## WORK TASK
Restate the whole of the data below word for word, skipping the images.

┄┄┄┄┄┄

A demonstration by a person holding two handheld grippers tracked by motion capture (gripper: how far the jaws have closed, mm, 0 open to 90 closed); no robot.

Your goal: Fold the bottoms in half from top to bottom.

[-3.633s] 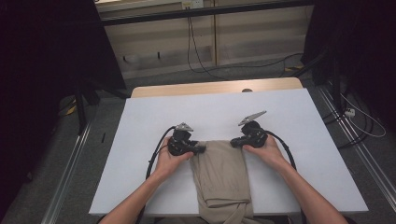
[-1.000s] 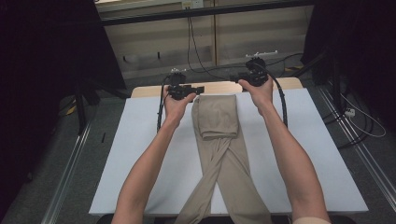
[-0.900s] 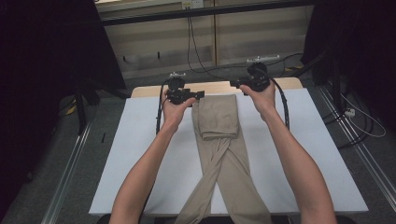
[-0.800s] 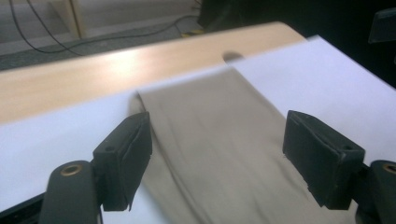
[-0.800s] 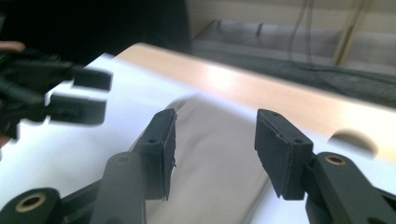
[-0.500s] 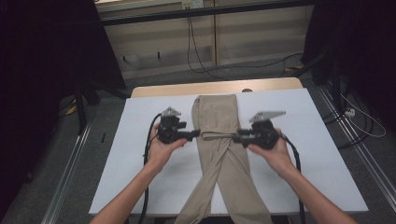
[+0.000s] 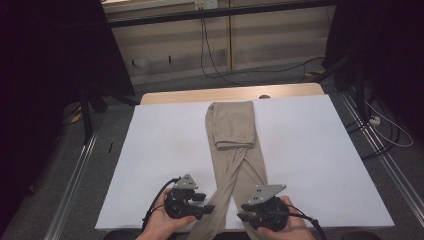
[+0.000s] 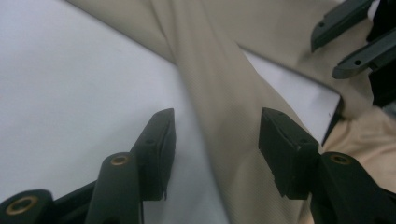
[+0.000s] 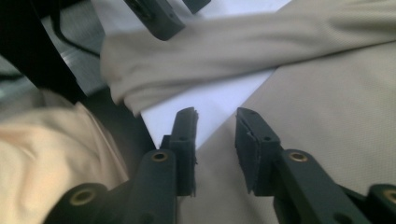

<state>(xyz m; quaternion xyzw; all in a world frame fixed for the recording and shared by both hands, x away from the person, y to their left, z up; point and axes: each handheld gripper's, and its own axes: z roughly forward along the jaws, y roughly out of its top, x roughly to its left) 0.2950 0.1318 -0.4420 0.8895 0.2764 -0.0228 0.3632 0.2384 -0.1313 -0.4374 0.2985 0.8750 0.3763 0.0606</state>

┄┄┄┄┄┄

## SOLUTION FOR THIS PROBLEM
A demonstration by a person holding two handheld grippers tracked by motion capture (gripper: how far the jaws have closed, mm, 0 open to 90 closed); no robot.

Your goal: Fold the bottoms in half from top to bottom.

[-3.633s] 
[-1.000s] 
[-0.900s] 
[-0.800s] 
[-0.800s] 
[-0.500s] 
[+0.000s] 
[+0.000s] 
[+0.000s] 

<state>(xyz m; quaternion xyzw; all in a world frame fixed for the recording and shared by both hands, x away from the person, y to their left, z up; point and axes: each handheld gripper's, and its own axes: z roughly forward along the jaws, y roughly out of its top, x roughly to its left) 0.2950 0.1318 -0.4420 0.8895 0.2764 -0.0228 0.3632 0.2384 -0.1313 -0.4374 0.2985 0.8750 0.3763 0.0606</state>

This exercise has nothing further to it.